§ Your task
Every line of the material must be given again verbatim. Skip the images.

*** Opening of Recorded data ***

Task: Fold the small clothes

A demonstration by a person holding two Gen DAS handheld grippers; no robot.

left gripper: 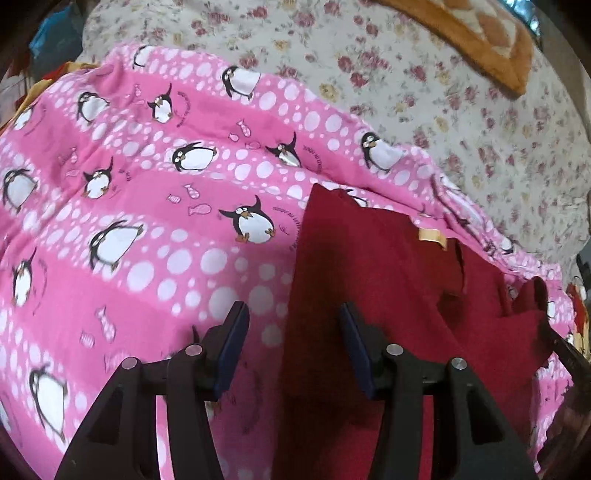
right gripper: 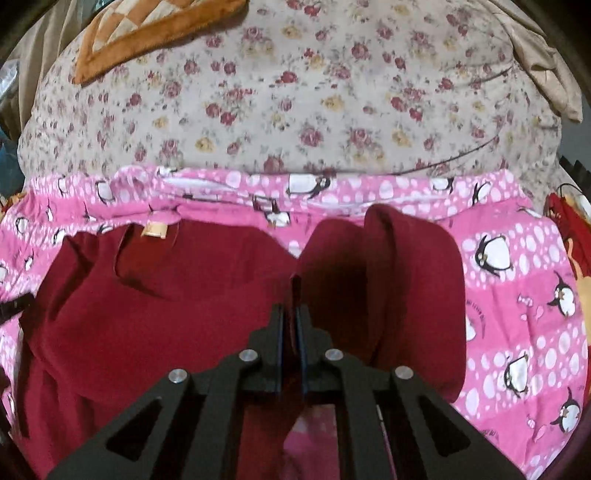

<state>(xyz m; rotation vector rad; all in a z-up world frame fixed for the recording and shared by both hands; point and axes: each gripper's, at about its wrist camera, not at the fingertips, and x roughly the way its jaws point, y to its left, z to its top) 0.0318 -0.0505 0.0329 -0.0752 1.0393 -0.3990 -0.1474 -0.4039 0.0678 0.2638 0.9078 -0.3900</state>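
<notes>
A small dark red shirt (left gripper: 388, 277) with a tan neck label (left gripper: 432, 236) lies on a pink penguin-print cloth (left gripper: 147, 221). My left gripper (left gripper: 293, 308) hovers open over the shirt's left edge, one finger above the pink cloth and the other above the red fabric. Nothing is pinched between its pads. In the right wrist view the red shirt (right gripper: 147, 314) spreads to the left, label (right gripper: 155, 229) at the collar. My right gripper (right gripper: 291, 306) is shut on a strip of the shirt's fabric. To its right the cloth stands up in a raised fold (right gripper: 406, 277).
The pink penguin cloth (right gripper: 517, 295) covers the near part of a bed. Beyond it lies a floral bedcover (right gripper: 295, 92) (left gripper: 406, 92). An orange patchwork cushion (right gripper: 147, 22) (left gripper: 480, 33) sits at the far edge. Other coloured clothes show at the picture edges.
</notes>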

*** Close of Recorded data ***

§ Output
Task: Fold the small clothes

A demonstration by a person holding two Gen DAS handheld grippers; no robot.

left gripper: 
right gripper: 

<state>(xyz m; rotation vector rad; all in a z-up world frame fixed for the recording and shared by both hands; point and axes: each gripper's, at about its wrist camera, not at the fingertips, and x roughly the way its jaws point, y to its left, z to its top) 0.0318 -0.0505 0.0329 -0.0752 1.0393 -0.3990 -0.1474 -0.4039 0.0678 0.2638 0.9078 -0.3900</state>
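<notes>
A small dark red shirt (left gripper: 388, 277) with a tan neck label (left gripper: 432, 236) lies on a pink penguin-print cloth (left gripper: 147, 221). My left gripper (left gripper: 293, 308) hovers open over the shirt's left edge, one finger above the pink cloth and the other above the red fabric. Nothing is pinched between its pads. In the right wrist view the red shirt (right gripper: 147, 314) spreads to the left, label (right gripper: 155, 229) at the collar. My right gripper (right gripper: 291, 306) is shut on a strip of the shirt's fabric. To its right the cloth stands up in a raised fold (right gripper: 406, 277).
The pink penguin cloth (right gripper: 517, 295) covers the near part of a bed. Beyond it lies a floral bedcover (right gripper: 295, 92) (left gripper: 406, 92). An orange patchwork cushion (right gripper: 147, 22) (left gripper: 480, 33) sits at the far edge. Other coloured clothes show at the picture edges.
</notes>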

This finishes the answer.